- _What the task asks_: Search the material below for the word "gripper". Copy every line where it is found.

== Segment start ==

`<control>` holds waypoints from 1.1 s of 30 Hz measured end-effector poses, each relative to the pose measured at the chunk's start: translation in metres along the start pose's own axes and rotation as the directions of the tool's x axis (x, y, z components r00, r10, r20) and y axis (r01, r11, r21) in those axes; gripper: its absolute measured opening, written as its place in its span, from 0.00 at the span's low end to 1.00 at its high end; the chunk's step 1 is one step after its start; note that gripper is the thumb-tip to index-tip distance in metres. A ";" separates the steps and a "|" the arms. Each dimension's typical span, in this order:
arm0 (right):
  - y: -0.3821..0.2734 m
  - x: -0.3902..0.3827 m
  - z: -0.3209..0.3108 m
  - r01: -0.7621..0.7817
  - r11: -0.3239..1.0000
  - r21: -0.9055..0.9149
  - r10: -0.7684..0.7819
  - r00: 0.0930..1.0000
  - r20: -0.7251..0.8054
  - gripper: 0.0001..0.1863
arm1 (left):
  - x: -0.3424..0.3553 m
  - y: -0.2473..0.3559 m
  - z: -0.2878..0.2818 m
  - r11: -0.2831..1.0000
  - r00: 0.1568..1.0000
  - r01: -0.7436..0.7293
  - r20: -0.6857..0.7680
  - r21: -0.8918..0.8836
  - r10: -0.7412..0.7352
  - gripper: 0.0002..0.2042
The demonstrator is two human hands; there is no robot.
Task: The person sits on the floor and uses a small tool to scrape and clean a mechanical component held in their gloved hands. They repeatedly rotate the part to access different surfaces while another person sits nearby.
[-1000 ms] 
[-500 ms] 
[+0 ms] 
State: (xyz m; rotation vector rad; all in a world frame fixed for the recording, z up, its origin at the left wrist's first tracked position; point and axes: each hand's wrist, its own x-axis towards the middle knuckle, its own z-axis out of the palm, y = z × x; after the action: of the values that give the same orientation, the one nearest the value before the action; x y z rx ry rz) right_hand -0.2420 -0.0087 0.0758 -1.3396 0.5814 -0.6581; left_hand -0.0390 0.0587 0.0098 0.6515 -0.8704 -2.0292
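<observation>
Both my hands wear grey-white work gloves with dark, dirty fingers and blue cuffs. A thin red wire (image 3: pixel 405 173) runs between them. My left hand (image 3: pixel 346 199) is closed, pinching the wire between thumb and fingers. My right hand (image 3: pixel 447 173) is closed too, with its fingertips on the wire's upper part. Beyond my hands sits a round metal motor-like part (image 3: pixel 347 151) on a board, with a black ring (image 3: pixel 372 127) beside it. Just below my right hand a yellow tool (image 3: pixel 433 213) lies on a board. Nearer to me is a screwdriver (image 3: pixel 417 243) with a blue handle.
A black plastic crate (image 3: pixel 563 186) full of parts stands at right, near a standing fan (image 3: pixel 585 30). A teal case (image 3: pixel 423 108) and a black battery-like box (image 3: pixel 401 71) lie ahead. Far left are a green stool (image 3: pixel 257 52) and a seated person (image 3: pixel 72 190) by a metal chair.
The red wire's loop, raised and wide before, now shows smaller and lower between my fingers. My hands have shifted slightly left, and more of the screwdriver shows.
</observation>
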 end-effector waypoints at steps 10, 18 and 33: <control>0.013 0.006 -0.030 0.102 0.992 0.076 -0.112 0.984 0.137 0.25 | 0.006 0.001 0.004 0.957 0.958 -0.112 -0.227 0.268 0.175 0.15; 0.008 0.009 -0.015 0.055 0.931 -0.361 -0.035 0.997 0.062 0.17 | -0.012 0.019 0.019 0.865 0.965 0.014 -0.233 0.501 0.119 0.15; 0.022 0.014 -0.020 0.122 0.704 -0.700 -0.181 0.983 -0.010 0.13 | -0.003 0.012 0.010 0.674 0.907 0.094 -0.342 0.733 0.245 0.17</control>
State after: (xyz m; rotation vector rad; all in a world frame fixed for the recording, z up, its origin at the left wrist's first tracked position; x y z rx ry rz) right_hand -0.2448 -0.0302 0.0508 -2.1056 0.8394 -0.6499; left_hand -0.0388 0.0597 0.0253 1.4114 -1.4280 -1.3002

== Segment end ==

- _Output below_:
`<control>` holds waypoints from 1.1 s of 30 Hz measured end-effector poses, each relative to the pose measured at the chunk's start: translation in metres along the start pose's own axes and rotation as the directions of the tool's x axis (x, y, z components r00, r10, r20) and y axis (r01, r11, r21) in those axes; gripper: its absolute measured opening, written as its place in its span, from 0.00 at the span's low end to 1.00 at its high end; the chunk's step 1 is one step after its start; note that gripper is the thumb-tip to index-tip distance in metres. A ";" separates the steps and a "|" the arms. Each dimension's typical span, in this order:
  - gripper: 0.0001..0.1863
  - gripper: 0.0002..0.2042

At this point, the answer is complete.